Published on 12:00 AM, July 16, 2010

Policing the police

TRUE story from Moorestown, New Jersey, in the United States where a police officer was charged with molesting children in 2008. But the country was more horrified when it learned that the officer also had a moonlight tryst with a group of cows. Animal cruelty charges were brought against the man, but the grand jury couldn't determine whether the cattle had consented to the apparent one-night stand.
The judgment may have been funny, but the judge was not. "I'm not saying it's okay," he said in court after dismissing the charges. "This is a legal question for me. It's not a question of morals." That, to me, eloquently speaks about the police conduct this country.
I mean to say, the legal function of the police is largely influenced by their moral dilemma. These law-enforcers are human beings first, mere mortals of flesh and blood. They are also citizens afterwards, like the rest of us.
If three men have died in police custody in the past weeks, that was neither the first instance of alleged police brutality nor is it going to be the last. In the past, police have raped, abducted, robbed and extorted money. In future we might see the same, if not worse.
It's the same story throughout the government. The bureaucrats are not doing their job, we hear. The customs people, tax people, teachers, lawyers, judges and even those entrusted with government printing are finding ways to shirk their duties and make money instead. And, mind it, all of them are human beings, citizens of this country.
So, this is what we need to sort out first before we isolate the police for their faults. We know it's wrong when a policeman takes bribe, or kills someone in the lockup. But do we look at it from a legal or moral angle? Needless to say, all laws are moral, but all moral issues may not be legal. For example, helping the needy is a moral obligation. But nobody goes to jail if he doesn't do it.
The reason I say it is that moral judgment is a relative thing, and given the state of our chaotic national mind, one man's wrong is another man's right. People are making money by unfair means to buy luxuries for their families, and they are raising their children with that money, even sending them abroad to get education. Yet, unfortunately, shame and guilt, two fundamentals of human decency, have been banished from this country.
All of these are moral issues, but who is really being punished for them? And, who is really bothered that sooner or later the immoral is bound to descend into the illegal? One doesn't have to be a psychologist to understand that the deranged mind builds its own progressive capacity. A little boy, who is cruel to domestic pets, grows up to become a notorious killer.
The police, for that matter the entire country, has come to this stage at an incremental pace.
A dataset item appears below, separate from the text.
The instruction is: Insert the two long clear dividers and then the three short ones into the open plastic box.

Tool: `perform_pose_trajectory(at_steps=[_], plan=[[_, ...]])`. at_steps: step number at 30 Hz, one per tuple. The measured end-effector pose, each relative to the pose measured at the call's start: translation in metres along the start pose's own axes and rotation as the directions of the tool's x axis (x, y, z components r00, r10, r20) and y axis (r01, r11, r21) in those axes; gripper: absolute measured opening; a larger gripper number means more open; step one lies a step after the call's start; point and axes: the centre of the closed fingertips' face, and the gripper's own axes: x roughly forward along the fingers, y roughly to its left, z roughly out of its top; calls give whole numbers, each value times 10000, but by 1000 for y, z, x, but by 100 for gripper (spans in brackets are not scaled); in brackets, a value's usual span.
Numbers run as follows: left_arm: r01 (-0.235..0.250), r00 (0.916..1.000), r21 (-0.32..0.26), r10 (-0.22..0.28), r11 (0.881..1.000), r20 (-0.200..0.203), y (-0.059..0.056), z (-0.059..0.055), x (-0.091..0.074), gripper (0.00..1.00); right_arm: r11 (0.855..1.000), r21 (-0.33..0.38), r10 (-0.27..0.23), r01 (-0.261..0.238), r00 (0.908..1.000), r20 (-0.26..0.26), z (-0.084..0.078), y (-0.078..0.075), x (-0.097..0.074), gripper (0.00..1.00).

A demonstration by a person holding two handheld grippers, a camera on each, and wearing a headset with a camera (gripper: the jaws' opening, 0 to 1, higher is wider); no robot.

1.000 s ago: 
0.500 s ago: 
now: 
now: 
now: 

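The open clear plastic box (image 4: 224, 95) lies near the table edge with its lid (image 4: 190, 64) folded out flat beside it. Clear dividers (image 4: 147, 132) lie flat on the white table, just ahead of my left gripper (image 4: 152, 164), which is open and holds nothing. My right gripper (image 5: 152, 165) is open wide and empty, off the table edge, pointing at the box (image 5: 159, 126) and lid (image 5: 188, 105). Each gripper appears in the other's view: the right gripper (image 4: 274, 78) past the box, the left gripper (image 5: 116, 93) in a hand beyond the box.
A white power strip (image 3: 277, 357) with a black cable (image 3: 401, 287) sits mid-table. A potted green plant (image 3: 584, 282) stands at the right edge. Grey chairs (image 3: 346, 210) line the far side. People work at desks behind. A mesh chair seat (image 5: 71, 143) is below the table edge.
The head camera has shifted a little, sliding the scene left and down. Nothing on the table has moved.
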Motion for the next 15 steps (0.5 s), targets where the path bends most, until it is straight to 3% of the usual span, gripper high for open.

It didn't happen in a single day that the moral infringed upon the legal to create a confusion that has overtaken this country. In one form this confusion breeds hypocrisy, which leads to corruption. A legal eagle in this country evaded taxes in full confidence that he wasn't guilty since he was never going to get caught. Here the moral façade was hiding legal infractions.
We have also seen the opposite form after 1/11, which showed that getting caught didn't mean one was guilty. There the legal façade was covering up moral delusions. The police come somewhere in the middle. Intermediate between security guards and the minions of powerful men, it's a pity that they can't overcome their identity crisis.
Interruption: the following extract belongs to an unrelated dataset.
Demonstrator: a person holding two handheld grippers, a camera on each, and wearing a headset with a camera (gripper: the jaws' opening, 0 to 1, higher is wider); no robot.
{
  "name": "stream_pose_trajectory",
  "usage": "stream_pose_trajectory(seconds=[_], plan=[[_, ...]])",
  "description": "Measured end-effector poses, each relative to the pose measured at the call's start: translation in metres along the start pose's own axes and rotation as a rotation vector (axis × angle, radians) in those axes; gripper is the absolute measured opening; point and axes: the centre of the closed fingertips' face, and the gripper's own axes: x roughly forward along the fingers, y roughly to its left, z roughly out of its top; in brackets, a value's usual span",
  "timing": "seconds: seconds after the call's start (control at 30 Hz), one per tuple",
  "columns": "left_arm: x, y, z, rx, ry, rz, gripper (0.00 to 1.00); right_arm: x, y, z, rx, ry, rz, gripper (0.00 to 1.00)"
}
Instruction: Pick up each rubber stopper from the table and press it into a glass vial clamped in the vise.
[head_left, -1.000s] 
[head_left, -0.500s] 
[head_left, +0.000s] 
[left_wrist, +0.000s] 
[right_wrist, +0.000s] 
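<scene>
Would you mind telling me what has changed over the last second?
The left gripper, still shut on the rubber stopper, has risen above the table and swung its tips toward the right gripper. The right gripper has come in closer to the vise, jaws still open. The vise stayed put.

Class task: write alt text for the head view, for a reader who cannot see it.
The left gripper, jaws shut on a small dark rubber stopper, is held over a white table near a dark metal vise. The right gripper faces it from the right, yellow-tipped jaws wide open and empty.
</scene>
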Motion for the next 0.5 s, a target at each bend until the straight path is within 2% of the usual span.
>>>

My friend once visited an inspector general of police and complained against a man, who had forcibly taken his house. The knavish man turned out to be a brother-in-law of the IGP's college buddy. So the chief law-keeper spoke like the usurper-in-chief, and hinted that his visitor give up the house.
A group of mid-ranking police officers recently tried to explain that the police had their reasons, and what they said pretty much sounded like a housewife who goes for compulsive shopping when she gets upset. They said they were driven by their frustration at work due to neglect from the government, disregard from other men in uniforms, and, above all, humiliation from politicians who treat them, I am quoting one ASP, like "eunuchs in a harem."
The criminals also give almost the same kind of excuse. They lash out at the world, because it lashed out at them. I say we are living in dangerous times. We the people are like those cows in the American small town. The police are police, and the judge is judge. We can't even bring cruelty charges against them.

Mohammad Badrul Ahsan is a columnist for The Daily Star.